Saat membuka pintu yang selanjutnya, mereka meliha ada seorang gadis tergeletak di lantai. Itu adalah Susan. Filk berlari menghampirinya, megangkat kepala dan menyimpannya di lengan Filk.
"Nail, bangun! Nail!" Dia mengguncang-guncang pelan tubuhnya. Susan mulai membuka mata dengan perlahan. "Nail..."
"Filk..." Susan menatap wajah Filk dengan lemas. "Tugas kita sudah selesai!" Dia kembali ceria dengan sekejap.
"Heh?"
"Terima kasih, Filk." Dia berdiri dan merenggangkan tubuhnya.
"Tunggu, apa maksudmu? Padahal aku cuma memukul..."
"Itu tujuannya, dia ingin melihat pertarungan dari seorang pria yang jago bela diri."
"Keinginan yang aneh.
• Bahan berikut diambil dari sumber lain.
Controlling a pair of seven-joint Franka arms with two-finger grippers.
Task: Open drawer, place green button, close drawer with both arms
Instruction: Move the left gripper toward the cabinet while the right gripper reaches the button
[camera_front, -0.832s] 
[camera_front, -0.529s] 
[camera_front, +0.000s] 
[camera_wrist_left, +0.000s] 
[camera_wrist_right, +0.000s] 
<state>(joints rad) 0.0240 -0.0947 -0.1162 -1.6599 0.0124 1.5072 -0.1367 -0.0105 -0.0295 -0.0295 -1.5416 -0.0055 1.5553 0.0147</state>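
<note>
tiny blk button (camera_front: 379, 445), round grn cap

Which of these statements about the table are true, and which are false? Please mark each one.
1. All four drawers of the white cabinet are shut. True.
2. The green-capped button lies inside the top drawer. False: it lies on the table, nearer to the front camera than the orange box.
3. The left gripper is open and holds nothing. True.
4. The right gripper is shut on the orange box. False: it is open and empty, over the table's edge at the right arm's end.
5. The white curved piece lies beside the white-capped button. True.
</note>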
Kalau begitu, kita pergi dari museum ini."
"Eh? Oh... pasti kau ketakutan, ya?" goda Susan.
"Tidak, hanya saja di sini menyebalkan. Lagipula, bukannya kau yang ketakutan?" Filk ikut menggoda.
"Tidak! Siapa yang bilang?!"
"Itu." Filk menunjuk ke arah mata Susan. "Matamu merah, pasti habis menangis ketakutan."
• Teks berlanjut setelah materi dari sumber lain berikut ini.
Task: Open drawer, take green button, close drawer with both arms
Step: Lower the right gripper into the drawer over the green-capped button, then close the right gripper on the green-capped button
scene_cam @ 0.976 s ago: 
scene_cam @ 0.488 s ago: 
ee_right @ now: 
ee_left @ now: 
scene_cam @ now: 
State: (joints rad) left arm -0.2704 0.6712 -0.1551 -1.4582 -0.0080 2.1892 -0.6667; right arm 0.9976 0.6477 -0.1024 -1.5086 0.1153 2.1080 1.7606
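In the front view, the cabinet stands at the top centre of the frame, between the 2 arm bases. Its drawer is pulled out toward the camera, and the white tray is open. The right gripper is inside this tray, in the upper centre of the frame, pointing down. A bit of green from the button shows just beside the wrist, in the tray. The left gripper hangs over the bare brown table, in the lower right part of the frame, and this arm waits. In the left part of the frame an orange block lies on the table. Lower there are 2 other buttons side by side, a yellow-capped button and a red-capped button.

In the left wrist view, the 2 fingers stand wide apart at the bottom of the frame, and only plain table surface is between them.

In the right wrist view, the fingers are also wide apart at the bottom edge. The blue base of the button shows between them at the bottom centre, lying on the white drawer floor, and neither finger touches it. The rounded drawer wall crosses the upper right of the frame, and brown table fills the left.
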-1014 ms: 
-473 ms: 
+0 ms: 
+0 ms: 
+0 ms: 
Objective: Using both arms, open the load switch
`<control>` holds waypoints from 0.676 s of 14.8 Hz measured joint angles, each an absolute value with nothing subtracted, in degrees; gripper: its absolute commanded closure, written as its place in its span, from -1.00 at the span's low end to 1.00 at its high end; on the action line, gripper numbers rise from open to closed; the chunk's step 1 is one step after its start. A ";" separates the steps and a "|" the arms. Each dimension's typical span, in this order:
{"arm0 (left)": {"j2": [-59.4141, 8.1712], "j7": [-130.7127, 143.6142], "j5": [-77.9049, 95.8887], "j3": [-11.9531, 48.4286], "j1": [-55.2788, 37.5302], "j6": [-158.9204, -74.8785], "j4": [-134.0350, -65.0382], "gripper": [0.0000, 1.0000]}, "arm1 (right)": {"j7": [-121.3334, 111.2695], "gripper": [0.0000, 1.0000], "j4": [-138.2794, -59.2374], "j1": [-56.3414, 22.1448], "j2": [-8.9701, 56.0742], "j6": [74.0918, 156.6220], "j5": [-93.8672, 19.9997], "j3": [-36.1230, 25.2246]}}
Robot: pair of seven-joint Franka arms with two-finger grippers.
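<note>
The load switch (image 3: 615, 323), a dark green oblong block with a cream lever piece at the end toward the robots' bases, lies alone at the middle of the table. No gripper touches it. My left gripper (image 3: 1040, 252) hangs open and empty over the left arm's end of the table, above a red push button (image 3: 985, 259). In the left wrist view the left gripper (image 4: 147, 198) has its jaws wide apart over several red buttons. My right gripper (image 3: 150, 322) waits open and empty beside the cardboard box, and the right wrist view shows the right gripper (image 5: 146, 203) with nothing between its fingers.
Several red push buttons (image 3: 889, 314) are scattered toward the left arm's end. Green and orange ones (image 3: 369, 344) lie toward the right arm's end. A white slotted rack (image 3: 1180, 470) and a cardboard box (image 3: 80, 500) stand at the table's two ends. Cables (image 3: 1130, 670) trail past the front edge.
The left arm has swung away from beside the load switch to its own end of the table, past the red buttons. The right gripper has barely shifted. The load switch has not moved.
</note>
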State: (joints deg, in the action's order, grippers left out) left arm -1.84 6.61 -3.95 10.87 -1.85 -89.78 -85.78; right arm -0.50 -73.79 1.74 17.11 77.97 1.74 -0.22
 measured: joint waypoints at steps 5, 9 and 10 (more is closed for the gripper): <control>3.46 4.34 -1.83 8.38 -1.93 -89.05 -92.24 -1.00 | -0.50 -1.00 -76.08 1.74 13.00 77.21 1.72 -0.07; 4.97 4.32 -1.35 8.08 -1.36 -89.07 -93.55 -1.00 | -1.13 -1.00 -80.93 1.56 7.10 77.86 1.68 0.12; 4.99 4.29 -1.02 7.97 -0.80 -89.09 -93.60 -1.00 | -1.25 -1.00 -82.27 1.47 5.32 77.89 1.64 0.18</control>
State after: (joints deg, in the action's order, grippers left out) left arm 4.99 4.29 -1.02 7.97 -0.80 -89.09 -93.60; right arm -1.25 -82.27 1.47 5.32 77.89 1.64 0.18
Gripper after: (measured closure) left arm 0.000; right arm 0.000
"Ti-ti-tidak! Aku hanya menangis karena tadi aku berpikir ke..." Tiba-tiba wajah Susan memerah.
"Ke?"
"Bu-bukan apa-apa! Tidak penting!" Lalu Susan melihat ke arah Adrian. "Dia siapa?"
"Nanti saja penjelasannya, lebih baik kita keluar dulu dari museum yang menyebalkan ini."